• _Aim of the task_:
Any picture in the listing is left out of the copy; all else is duplicated exactly.

*** Data shown ***

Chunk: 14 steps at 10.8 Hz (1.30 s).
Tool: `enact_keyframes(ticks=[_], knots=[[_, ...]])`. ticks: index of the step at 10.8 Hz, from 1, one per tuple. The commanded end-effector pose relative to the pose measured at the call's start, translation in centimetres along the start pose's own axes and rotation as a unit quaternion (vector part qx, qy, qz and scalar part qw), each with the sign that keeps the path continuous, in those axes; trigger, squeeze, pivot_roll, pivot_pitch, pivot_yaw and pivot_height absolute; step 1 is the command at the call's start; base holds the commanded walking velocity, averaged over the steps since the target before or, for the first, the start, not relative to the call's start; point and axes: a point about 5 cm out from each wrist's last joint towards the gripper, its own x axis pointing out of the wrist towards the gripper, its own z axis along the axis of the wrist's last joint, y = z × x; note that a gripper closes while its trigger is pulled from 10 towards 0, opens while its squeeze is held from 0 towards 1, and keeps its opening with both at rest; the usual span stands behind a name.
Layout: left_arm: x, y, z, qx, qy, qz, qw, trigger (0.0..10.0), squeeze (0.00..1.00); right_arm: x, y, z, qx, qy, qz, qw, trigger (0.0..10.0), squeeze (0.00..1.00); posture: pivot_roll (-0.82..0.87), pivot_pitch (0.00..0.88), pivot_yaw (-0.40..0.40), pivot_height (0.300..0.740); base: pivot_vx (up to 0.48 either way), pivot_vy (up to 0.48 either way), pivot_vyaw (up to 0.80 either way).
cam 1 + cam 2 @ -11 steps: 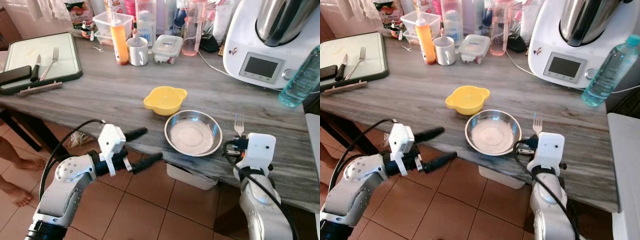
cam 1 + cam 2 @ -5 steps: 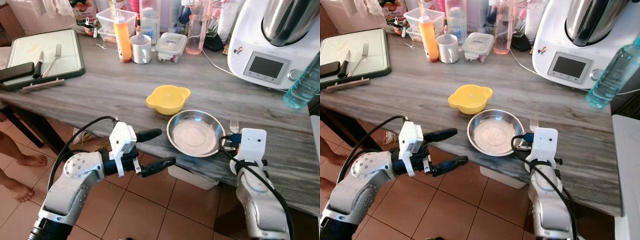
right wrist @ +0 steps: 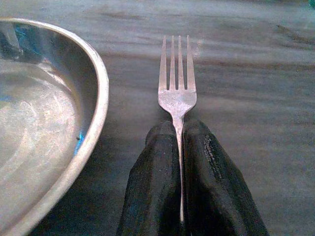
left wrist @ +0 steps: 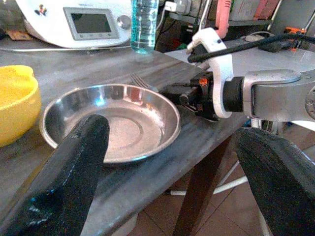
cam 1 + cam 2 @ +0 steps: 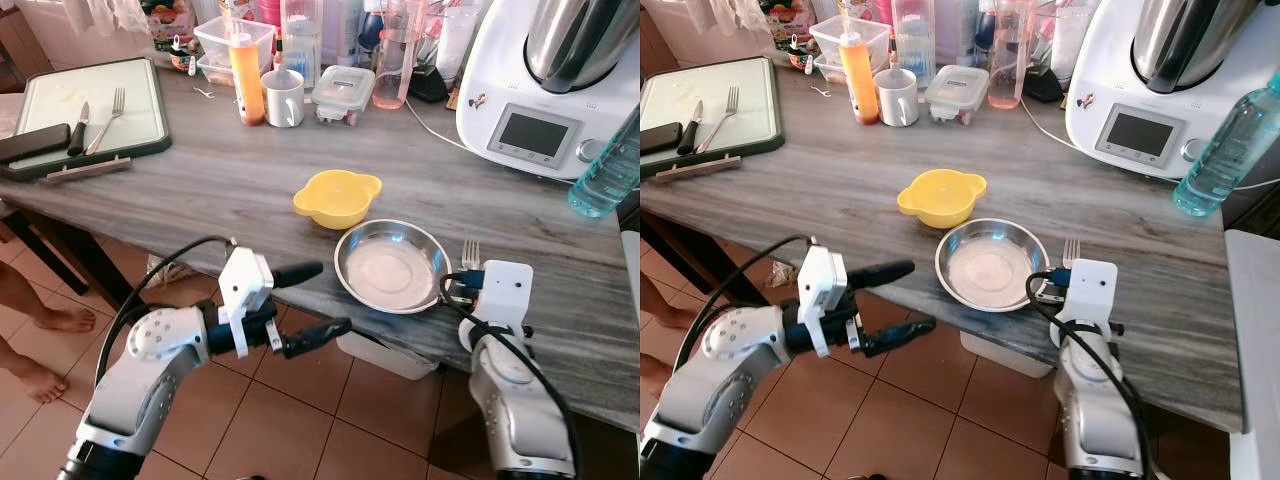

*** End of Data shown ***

• _Answer to this task_:
Chunk: 14 steps at 10.8 Hz (1.30 s).
Tool: `enact_keyframes(ticks=[_], knots=[[_, ...]])`. ticks: index of the step at 10.8 Hz, from 1, one per tuple. The commanded end-effector pose relative to the pose measured at the call's start, translation in centimetres along the start pose's own axes and rotation as a unit quaternion (vector part qx, qy, qz and scalar part qw), each with the sign that keeps the path continuous, in those axes; trigger, squeeze, pivot_roll, pivot_pitch, pivot_yaw and pivot_height absolute; step 1 is the command at the call's start; base holds the commanded walking velocity, averaged over the steps since the target before or, for the first, the start, not relative to the call's start; point and axes: a point about 5 cm out from each wrist's last joint towards the gripper, its own x axis pointing out of the wrist towards the gripper, its own z axis along the axis of the wrist's last joint, y = z × x; note that a gripper closes while its trigger is pulled from 10 towards 0, opens while its squeeze is held from 0 towards 1, and keeps its opening with both at rest; the usual span stands behind a name.
Layout: left_arm: x, y, z, qx, qy, qz, qw, trigger (0.0..10.0), squeeze (0.00..1.00); right_arm: x, y, z, qx, qy, qz, qw, trigger (0.0..10.0), squeeze (0.00..1.00); posture: pivot_roll (-0.82..0.87), pivot_pitch (0.00..0.88), pivot_yaw (-0.40..0.40), pivot_height (0.300..0.740); base: pivot_vx (up to 0.48 either way), pivot_vy (up to 0.48 either way), pivot_vyaw (up to 0.80 either way).
cam 1 + cam 2 @ -11 steps: 
cam 1 + cam 2 @ -5 steps: 
right wrist @ +0 steps: 
left wrist @ +0 steps: 
cam 1 + cam 2 @ +0 steps: 

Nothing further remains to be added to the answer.